ASSIGNMENT: Give the whole listing below once more, exactly, without pictures.

TASK INPUTS:
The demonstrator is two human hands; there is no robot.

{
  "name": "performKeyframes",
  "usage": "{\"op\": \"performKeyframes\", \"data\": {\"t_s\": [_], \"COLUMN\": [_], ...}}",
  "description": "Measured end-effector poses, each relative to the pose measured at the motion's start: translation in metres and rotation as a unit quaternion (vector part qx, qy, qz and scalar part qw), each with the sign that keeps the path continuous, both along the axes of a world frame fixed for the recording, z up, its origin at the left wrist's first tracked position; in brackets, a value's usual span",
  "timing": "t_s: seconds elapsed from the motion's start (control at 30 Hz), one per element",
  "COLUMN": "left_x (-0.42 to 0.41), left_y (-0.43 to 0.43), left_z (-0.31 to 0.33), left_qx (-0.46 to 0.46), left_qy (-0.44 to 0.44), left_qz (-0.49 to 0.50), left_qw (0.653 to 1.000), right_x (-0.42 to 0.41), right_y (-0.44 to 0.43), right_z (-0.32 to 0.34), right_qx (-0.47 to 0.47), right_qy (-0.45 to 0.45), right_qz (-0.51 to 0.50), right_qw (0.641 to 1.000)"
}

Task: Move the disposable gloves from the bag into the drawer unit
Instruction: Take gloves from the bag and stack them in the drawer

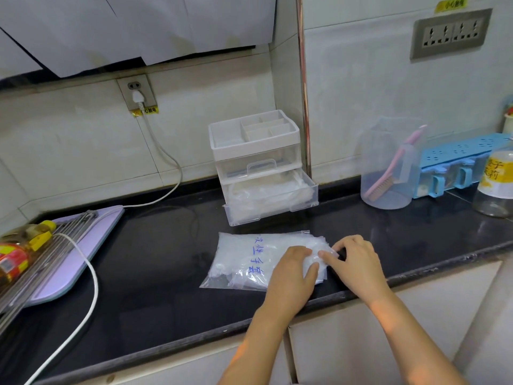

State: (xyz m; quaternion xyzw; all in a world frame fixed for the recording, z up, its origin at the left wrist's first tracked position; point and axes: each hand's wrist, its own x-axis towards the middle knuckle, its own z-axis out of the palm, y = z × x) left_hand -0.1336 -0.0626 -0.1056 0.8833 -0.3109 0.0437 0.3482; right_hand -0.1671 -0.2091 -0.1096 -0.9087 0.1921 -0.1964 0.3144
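Note:
A clear plastic bag (244, 259) with blue writing lies flat on the black counter, packed with thin clear disposable gloves (319, 252) that show at its right, open end. My left hand (291, 273) presses down on the bag's right part with its fingers around the gloves. My right hand (352, 259) pinches the gloves at the bag's mouth. Behind the bag stands a small clear drawer unit (255, 159) with a white top tray. Its bottom drawer (270, 204) is pulled out and holds some clear gloves.
A clear measuring jug (388, 168) with a pink brush and a blue rack (458, 162) stand at the right, with a jar (497, 184) beside them. At the left lie a purple board (75, 251), a wire rack, an oil bottle (19, 254) and a white cable (88, 273).

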Motion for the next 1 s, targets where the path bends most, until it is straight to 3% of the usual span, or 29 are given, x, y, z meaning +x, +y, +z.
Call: {"op": "performKeyframes", "data": {"t_s": [0.17, 0.3, 0.43, 0.67, 0.8, 0.9, 1.0], "left_x": [-0.001, -0.002, -0.001, 0.002, 0.002, 0.001, -0.005], "left_y": [-0.002, -0.001, -0.001, -0.003, -0.003, -0.003, 0.004], "left_z": [-0.005, -0.002, -0.004, -0.008, -0.007, -0.004, 0.011], "left_qx": [0.053, 0.106, 0.126, 0.160, 0.176, 0.141, -0.008], "left_qy": [-0.014, -0.036, -0.036, -0.077, -0.065, -0.037, 0.108], "left_qz": [-0.013, -0.073, -0.069, -0.052, -0.042, -0.053, -0.069], "left_qw": [0.998, 0.991, 0.989, 0.983, 0.981, 0.988, 0.992], "right_x": [-0.006, -0.013, -0.018, -0.032, -0.036, -0.039, -0.043], "right_y": [-0.002, -0.003, -0.005, -0.028, -0.035, -0.040, -0.045], "right_z": [0.002, 0.010, 0.017, 0.027, 0.054, 0.081, 0.105], "right_qx": [0.102, 0.199, 0.300, 0.490, 0.557, 0.570, 0.537], "right_qy": [-0.065, -0.109, -0.135, -0.227, -0.319, -0.333, -0.304], "right_qz": [0.011, 0.026, 0.022, 0.009, 0.122, 0.219, 0.278], "right_qw": [0.993, 0.974, 0.944, 0.842, 0.757, 0.719, 0.736]}}
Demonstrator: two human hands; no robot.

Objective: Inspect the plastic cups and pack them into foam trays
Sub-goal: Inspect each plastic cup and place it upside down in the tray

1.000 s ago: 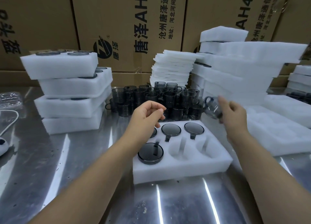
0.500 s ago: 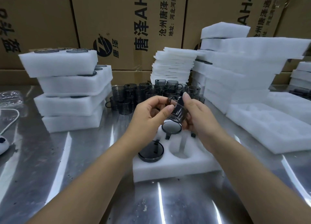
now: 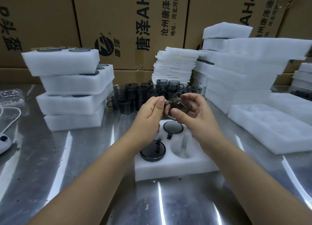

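Centre frame: smoky grey translucent plastic cup (image 3: 175, 106) pinched between left hand (image 3: 150, 111) and right hand (image 3: 194, 114), axis apparently tilted. White foam tray (image 3: 168, 170) directly below; empty well (image 3: 181, 148) nearer right hand

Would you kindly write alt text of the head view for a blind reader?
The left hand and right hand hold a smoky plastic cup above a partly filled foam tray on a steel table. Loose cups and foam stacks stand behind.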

RESULT:
The demonstrator is two human hands; there is no robot.

{
  "name": "performKeyframes",
  "usage": "{\"op\": \"performKeyframes\", \"data\": {\"t_s\": [_], \"COLUMN\": [_], ...}}",
  "description": "Measured end-effector poses, each relative to the pose measured at the motion's start: translation in metres and rotation as a unit quaternion (vector part qx, qy, qz and scalar part qw), each with the sign that keeps the path continuous, both along the axes of a world frame fixed for the recording, z up, its origin at the left wrist's first tracked position; in brackets, a value's usual span",
  "timing": "t_s: seconds elapsed from the motion's start (control at 30 Hz), one per element",
  "COLUMN": "left_x (-0.42 to 0.41), left_y (-0.43 to 0.43), left_z (-0.31 to 0.33), left_qx (-0.46 to 0.46), left_qy (-0.44 to 0.44), left_qz (-0.49 to 0.50), left_qw (0.653 to 1.000), right_x (-0.42 to 0.41), right_y (-0.44 to 0.43), right_z (-0.32 to 0.34), right_qx (-0.47 to 0.47), right_qy (-0.45 to 0.45), right_qz (-0.51 to 0.50), right_qw (0.641 to 1.000)"
}

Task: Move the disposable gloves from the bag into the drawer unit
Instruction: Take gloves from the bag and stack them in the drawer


State: (xyz m; quaternion xyzw; all in a world frame fixed for the recording, z up, its origin at the left wrist's first tracked position; point and axes: each hand's wrist, its own x-axis towards the middle knuckle, its own z-axis out of the palm, y = z × x) left_hand -0.1336 -0.0626 -0.1056 0.8833 -0.3109 0.0437 0.3482; right_hand -0.1671 -0.2091 -0.1096 -0.9087 0.1921 -0.1964 0.3144
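Note:
A clear plastic bag (244, 259) with blue writing lies flat on the black counter, packed with thin clear disposable gloves (319, 252) that show at its right, open end. My left hand (291, 273) presses down on the bag's right part with its fingers around the gloves. My right hand (352, 259) pinches the gloves at the bag's mouth. Behind the bag stands a small clear drawer unit (255, 159) with a white top tray. Its bottom drawer (270, 204) is pulled out and holds some clear gloves.
A clear measuring jug (388, 168) with a pink brush and a blue rack (458, 162) stand at the right, with a jar (497, 184) beside them. At the left lie a purple board (75, 251), a wire rack, an oil bottle (19, 254) and a white cable (88, 273).
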
Motion for the next 1 s, targets where the path bends most, until it is straight to 3% of the usual span, or 29 are given, x, y, z meaning +x, +y, +z.
Call: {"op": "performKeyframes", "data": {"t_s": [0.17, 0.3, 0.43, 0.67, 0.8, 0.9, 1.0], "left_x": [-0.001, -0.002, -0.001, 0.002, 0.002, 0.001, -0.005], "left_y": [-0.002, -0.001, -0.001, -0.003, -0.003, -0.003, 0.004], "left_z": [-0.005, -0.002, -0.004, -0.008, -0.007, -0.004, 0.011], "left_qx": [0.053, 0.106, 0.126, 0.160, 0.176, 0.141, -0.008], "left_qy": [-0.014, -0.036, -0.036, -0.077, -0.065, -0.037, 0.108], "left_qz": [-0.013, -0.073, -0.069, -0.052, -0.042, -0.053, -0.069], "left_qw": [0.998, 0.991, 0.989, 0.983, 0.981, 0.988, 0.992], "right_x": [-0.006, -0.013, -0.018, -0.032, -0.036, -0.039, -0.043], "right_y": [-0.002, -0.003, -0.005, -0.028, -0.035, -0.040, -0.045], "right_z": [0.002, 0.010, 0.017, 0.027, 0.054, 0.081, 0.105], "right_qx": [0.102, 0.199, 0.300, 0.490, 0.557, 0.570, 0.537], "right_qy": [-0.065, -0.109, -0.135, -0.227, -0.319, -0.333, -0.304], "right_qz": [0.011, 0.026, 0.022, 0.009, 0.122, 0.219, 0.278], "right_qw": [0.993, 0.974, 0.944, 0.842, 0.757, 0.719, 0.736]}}
Demonstrator: two human hands; no robot.

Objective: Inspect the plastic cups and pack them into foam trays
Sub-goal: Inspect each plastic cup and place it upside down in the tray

1.000 s ago: 
0.500 s ago: 
now: 

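Centre frame: smoky grey translucent plastic cup (image 3: 175, 106) pinched between left hand (image 3: 150, 111) and right hand (image 3: 194, 114), axis apparently tilted. White foam tray (image 3: 168, 170) directly below; empty well (image 3: 181, 148) nearer right hand

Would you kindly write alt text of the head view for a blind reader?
The left hand and right hand hold a smoky plastic cup above a partly filled foam tray on a steel table. Loose cups and foam stacks stand behind.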

This response is complete, and nothing else is pending.